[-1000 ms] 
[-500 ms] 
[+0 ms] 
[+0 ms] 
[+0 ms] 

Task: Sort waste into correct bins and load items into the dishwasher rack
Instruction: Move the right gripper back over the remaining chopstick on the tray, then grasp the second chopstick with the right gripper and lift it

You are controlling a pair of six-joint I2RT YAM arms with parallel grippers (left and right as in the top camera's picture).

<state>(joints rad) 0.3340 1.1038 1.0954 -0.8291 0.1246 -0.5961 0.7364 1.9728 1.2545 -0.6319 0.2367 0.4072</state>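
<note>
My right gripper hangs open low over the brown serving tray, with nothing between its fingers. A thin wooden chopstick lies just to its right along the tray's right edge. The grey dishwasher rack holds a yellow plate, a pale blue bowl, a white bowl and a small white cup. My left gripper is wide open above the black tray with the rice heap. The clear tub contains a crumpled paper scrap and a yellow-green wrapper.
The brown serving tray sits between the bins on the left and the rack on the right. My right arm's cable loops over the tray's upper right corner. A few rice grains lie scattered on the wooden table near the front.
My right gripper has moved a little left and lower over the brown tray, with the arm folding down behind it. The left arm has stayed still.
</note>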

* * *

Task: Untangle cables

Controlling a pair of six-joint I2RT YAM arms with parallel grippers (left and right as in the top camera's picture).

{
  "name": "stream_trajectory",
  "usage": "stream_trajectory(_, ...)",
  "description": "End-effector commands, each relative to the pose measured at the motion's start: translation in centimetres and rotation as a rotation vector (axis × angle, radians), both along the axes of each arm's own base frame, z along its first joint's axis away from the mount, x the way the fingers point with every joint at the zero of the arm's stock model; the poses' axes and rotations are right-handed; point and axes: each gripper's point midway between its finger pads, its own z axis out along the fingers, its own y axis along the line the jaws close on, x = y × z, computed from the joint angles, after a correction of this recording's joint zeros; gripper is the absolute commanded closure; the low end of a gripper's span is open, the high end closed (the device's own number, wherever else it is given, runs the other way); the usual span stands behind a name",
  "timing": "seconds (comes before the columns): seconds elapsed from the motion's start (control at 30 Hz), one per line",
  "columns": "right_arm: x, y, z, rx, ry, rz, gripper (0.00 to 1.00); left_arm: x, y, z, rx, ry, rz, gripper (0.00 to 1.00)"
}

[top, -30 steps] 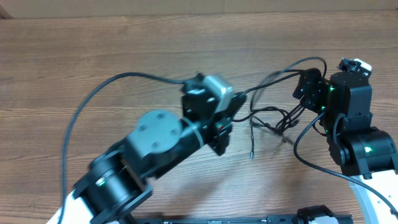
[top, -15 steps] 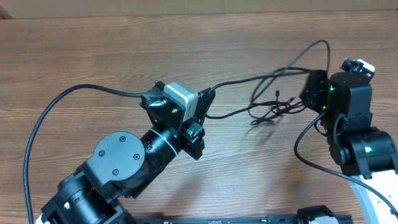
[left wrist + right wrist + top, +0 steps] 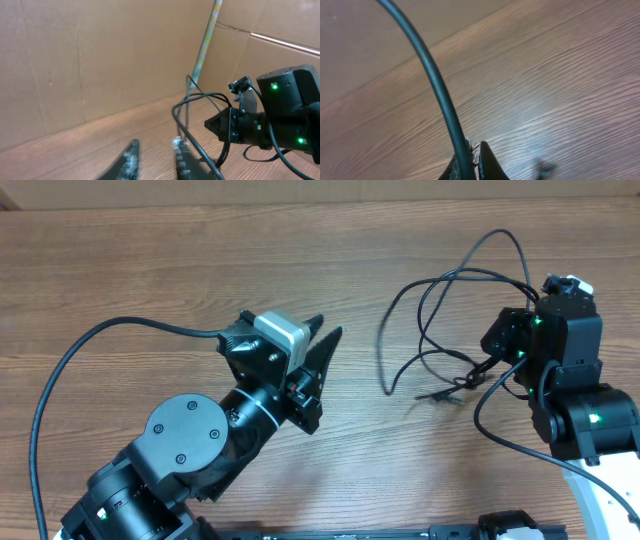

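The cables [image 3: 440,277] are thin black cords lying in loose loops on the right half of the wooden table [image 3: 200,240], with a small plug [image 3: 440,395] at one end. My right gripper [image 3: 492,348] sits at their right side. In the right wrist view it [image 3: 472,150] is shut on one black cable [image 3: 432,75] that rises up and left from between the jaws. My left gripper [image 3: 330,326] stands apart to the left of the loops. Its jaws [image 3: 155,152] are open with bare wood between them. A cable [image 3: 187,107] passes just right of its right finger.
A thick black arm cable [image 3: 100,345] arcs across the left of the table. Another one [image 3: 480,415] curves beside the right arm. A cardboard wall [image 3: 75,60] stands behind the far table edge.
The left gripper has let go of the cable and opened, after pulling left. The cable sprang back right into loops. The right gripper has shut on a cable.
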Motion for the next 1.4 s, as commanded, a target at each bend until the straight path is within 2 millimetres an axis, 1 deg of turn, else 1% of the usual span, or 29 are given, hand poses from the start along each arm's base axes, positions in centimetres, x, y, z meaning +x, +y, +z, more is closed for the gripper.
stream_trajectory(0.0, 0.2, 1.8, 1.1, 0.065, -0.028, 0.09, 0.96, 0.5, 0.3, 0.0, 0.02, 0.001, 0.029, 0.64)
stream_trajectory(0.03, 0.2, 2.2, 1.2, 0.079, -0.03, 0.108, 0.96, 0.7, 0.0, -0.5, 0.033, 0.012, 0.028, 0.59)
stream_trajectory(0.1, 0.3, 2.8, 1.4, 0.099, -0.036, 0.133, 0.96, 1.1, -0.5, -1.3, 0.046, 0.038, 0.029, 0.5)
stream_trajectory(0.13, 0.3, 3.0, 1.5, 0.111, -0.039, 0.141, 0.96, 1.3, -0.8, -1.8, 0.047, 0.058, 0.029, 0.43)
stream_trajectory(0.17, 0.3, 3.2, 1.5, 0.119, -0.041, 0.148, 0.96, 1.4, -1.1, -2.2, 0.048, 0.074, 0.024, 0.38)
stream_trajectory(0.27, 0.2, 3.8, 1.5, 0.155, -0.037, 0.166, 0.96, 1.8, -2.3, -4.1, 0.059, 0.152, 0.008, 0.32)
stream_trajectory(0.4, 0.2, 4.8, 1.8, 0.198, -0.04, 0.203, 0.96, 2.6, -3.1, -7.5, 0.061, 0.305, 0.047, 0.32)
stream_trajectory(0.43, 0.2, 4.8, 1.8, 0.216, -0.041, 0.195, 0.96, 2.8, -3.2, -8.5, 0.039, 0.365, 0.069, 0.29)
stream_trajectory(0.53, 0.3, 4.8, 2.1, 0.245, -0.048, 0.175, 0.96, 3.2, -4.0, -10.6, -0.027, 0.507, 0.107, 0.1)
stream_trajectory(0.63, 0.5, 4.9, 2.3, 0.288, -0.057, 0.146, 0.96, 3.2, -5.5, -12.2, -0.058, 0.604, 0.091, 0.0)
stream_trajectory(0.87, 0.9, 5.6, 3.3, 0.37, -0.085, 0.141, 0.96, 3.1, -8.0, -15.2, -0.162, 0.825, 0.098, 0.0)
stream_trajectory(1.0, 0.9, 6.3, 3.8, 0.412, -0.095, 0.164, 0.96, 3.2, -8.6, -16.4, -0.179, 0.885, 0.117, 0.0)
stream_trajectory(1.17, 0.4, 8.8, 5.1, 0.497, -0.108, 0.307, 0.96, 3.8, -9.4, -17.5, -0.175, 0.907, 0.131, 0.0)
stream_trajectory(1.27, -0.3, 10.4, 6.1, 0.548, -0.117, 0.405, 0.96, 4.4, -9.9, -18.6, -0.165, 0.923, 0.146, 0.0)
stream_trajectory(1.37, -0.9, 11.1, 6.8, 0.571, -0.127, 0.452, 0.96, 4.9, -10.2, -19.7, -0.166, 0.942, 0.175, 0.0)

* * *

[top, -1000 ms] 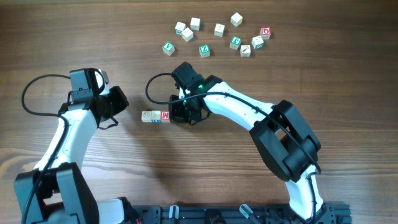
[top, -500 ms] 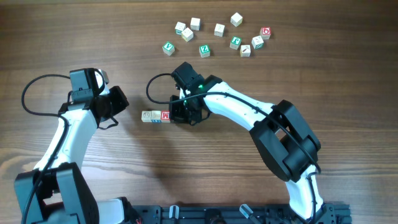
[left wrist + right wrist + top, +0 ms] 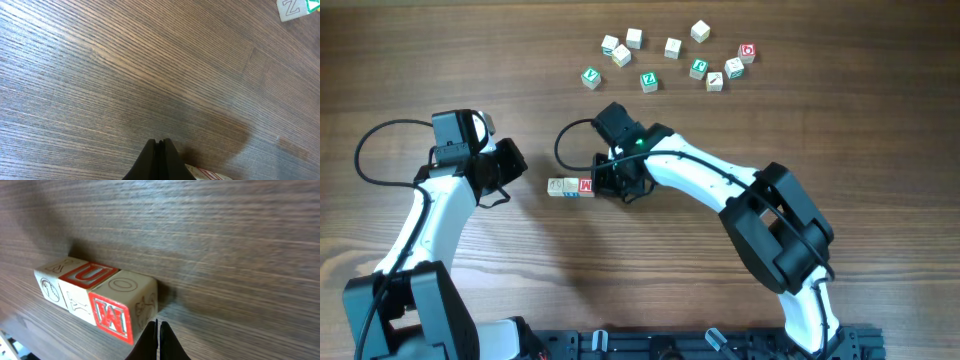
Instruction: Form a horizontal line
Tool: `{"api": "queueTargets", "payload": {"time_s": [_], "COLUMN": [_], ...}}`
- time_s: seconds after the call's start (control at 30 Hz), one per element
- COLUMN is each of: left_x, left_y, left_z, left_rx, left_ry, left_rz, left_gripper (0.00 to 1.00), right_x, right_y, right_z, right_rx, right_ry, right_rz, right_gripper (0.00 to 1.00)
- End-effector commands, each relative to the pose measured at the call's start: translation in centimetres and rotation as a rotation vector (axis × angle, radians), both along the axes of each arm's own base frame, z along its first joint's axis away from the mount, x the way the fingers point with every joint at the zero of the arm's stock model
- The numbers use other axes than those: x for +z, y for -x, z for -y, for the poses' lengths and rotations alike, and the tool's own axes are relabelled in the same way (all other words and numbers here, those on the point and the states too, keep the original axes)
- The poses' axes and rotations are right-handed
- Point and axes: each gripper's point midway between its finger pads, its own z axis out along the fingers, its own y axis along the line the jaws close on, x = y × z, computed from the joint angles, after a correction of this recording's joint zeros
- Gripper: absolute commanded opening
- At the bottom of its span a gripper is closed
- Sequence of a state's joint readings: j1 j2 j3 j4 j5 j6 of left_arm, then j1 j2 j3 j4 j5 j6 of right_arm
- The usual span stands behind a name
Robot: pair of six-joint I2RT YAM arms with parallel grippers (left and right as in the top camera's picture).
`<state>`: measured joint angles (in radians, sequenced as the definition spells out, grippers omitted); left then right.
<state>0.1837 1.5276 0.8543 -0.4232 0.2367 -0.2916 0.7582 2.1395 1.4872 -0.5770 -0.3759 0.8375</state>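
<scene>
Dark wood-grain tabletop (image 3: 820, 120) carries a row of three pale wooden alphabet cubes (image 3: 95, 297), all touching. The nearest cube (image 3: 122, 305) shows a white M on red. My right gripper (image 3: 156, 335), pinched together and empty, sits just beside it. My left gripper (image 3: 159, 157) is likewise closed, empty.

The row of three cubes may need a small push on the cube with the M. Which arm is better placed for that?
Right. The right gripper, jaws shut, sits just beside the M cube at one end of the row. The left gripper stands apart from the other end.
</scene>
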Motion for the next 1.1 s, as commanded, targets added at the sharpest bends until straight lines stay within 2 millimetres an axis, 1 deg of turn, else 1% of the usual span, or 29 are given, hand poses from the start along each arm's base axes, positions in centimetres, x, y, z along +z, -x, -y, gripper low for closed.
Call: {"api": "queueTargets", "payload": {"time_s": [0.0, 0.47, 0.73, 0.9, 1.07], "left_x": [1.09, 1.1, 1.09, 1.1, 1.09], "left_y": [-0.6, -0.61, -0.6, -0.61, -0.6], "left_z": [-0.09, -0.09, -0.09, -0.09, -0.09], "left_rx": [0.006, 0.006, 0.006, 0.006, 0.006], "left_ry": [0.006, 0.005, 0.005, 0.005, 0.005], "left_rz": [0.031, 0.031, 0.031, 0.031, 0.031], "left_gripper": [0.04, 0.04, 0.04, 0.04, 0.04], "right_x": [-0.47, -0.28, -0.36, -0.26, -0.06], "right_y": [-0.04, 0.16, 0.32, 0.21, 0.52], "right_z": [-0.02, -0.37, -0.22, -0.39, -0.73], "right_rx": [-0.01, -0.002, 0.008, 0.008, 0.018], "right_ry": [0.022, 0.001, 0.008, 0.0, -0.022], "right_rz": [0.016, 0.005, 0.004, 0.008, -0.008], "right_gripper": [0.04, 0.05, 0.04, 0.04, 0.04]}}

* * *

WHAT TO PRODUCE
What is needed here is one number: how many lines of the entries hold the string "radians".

RESPONSE TO THIS EXERCISE
3